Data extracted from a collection
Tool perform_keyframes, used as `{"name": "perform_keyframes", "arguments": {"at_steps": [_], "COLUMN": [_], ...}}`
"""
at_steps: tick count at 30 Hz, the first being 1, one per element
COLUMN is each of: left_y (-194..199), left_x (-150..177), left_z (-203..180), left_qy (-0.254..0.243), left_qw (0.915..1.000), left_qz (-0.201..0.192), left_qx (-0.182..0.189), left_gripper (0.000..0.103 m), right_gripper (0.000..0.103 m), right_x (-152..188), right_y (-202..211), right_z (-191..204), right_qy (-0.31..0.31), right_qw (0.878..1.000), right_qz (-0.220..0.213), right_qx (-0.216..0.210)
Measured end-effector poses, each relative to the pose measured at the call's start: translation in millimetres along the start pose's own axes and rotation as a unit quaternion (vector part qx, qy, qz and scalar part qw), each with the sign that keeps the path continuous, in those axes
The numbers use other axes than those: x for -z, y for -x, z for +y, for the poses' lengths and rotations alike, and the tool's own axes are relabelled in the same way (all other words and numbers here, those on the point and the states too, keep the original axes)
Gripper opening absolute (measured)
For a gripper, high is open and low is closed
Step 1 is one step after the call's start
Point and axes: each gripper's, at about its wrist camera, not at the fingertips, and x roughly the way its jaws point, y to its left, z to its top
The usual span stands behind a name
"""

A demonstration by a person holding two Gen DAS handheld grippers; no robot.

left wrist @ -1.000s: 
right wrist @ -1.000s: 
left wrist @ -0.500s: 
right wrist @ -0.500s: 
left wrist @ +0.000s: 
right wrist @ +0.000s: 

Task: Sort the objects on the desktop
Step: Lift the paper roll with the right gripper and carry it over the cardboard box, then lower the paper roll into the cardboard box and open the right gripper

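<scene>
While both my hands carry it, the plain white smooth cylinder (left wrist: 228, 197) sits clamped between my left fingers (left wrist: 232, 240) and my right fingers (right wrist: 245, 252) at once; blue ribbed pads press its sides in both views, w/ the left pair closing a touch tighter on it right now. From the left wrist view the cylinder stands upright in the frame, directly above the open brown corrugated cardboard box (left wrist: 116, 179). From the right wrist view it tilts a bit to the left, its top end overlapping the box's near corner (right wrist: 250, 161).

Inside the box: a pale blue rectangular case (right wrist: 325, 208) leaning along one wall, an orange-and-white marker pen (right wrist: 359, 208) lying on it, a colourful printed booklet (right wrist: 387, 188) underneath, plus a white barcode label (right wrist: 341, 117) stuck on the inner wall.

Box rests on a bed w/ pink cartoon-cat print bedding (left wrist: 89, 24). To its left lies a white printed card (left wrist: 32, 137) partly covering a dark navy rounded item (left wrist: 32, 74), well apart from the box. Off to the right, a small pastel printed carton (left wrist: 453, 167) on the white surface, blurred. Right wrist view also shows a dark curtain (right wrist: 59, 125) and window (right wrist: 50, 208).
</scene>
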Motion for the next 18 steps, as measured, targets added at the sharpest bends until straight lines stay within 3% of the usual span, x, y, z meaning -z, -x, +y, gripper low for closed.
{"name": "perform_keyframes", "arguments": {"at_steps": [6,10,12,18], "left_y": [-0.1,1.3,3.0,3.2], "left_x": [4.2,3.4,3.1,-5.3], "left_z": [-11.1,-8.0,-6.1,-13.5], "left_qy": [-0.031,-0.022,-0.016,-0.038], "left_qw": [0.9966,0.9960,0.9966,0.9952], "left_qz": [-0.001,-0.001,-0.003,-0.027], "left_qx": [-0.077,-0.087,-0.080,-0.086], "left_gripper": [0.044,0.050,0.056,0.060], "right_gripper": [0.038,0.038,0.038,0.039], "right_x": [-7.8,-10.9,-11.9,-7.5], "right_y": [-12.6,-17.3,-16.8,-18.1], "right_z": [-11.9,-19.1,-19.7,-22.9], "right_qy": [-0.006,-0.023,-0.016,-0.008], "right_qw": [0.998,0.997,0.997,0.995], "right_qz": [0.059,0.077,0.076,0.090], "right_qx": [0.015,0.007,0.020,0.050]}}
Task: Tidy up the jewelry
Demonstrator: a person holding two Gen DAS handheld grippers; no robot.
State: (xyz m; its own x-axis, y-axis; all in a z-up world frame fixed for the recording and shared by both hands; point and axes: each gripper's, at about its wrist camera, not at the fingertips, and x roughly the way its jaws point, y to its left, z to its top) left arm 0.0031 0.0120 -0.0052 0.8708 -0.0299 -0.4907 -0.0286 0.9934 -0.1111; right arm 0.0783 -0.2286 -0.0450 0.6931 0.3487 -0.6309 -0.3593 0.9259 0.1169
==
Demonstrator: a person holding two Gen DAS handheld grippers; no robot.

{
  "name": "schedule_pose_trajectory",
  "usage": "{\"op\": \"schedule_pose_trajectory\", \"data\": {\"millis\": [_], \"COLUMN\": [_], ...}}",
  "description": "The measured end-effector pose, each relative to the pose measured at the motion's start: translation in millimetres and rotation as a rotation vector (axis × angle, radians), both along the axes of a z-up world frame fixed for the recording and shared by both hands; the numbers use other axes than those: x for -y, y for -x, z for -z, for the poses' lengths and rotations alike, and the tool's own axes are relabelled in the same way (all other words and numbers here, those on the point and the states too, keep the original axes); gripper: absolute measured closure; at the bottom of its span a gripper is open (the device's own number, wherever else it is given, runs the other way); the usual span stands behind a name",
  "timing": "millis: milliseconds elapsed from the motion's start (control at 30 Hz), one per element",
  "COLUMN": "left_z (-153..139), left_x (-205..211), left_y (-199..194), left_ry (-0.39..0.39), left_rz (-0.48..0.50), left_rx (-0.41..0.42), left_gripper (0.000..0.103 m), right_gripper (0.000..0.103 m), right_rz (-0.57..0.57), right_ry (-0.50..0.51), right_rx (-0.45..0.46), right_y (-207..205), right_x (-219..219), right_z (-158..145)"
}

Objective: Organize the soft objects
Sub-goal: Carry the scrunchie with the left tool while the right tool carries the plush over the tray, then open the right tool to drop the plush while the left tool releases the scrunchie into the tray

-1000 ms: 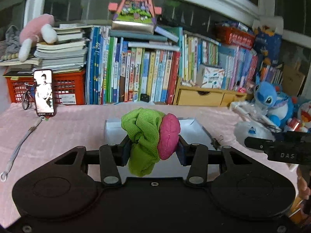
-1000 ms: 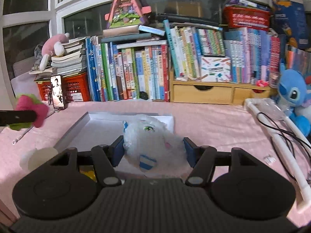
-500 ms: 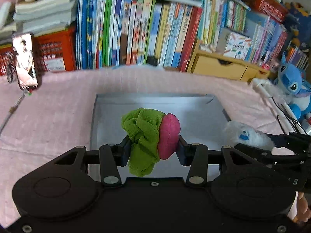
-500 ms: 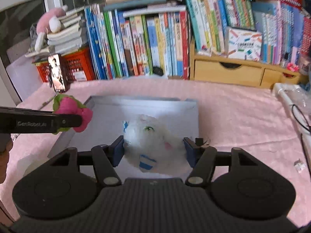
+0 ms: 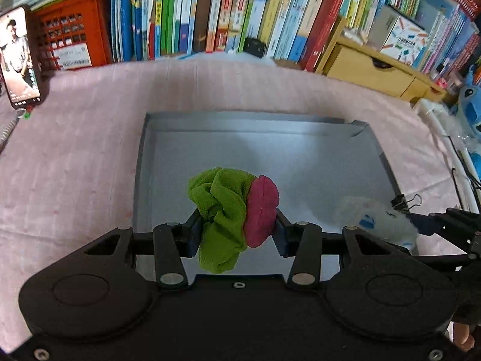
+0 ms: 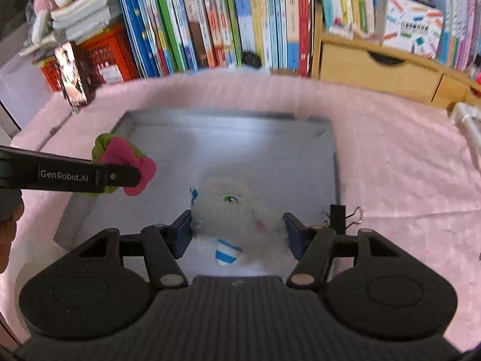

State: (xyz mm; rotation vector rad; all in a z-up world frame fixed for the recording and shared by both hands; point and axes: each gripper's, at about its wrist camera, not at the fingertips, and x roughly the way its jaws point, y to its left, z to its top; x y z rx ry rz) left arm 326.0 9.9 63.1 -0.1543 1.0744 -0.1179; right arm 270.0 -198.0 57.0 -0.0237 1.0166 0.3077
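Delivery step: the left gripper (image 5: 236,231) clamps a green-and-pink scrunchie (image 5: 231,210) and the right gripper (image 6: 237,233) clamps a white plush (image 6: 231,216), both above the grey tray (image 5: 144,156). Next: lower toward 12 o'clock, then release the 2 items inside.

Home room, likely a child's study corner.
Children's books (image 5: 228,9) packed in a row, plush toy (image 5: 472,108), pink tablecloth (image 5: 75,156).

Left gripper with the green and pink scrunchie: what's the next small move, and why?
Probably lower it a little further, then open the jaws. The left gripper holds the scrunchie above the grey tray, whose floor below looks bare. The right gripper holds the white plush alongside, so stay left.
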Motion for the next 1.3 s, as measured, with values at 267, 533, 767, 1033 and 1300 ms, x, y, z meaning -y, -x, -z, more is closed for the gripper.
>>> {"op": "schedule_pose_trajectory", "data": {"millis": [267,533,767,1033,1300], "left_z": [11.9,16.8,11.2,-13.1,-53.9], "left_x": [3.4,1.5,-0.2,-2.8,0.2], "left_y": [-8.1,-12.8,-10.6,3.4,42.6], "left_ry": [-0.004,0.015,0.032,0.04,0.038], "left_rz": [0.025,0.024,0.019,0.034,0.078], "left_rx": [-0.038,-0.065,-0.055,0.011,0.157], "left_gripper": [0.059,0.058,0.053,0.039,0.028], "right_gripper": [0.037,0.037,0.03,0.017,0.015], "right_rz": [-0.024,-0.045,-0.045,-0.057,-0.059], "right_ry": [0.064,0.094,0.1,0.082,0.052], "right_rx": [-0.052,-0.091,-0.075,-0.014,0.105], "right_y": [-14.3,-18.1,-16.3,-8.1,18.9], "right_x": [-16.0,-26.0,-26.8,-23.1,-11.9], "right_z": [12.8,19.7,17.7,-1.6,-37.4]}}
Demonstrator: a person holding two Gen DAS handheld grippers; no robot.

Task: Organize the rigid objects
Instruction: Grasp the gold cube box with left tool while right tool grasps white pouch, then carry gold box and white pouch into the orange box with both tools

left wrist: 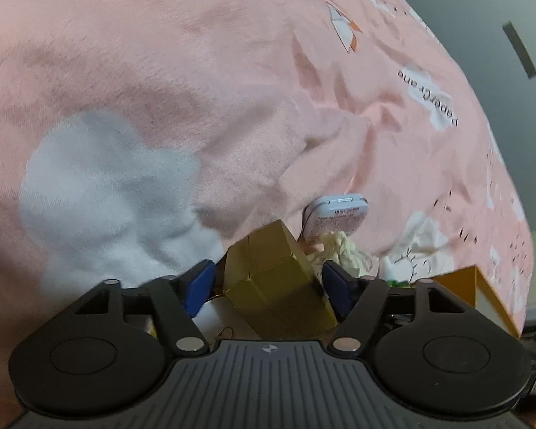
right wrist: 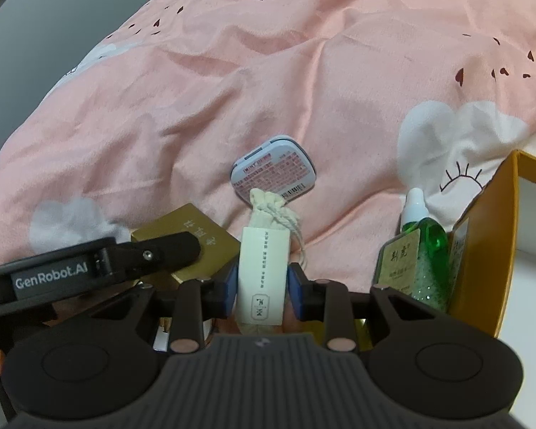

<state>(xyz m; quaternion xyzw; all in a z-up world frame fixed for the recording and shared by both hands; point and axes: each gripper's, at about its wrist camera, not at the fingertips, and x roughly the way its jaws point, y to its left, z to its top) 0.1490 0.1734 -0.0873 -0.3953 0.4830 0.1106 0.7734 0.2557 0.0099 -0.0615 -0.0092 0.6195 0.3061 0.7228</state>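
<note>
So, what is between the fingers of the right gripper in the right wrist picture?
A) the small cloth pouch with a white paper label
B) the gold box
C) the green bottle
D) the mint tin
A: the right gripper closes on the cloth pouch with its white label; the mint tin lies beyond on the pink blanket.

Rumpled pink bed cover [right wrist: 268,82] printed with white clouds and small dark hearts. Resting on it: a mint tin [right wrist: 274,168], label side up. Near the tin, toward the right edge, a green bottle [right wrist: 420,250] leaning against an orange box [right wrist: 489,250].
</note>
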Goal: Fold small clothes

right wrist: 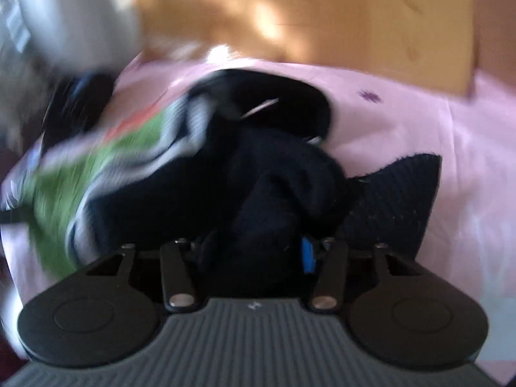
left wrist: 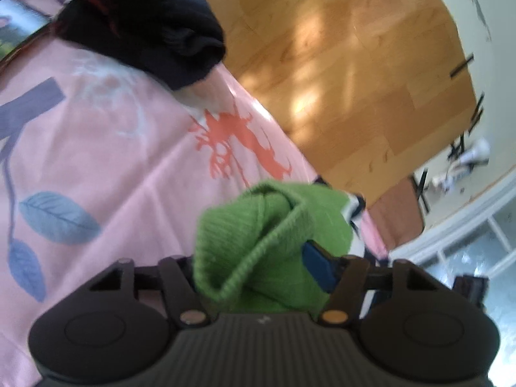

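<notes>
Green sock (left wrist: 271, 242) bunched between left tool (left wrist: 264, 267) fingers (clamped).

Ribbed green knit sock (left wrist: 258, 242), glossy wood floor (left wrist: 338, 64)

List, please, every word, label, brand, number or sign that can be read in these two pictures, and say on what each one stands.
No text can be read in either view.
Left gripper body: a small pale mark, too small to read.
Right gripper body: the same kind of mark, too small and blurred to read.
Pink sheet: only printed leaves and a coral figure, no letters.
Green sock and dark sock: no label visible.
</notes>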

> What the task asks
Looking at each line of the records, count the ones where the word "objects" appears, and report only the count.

> The answer
3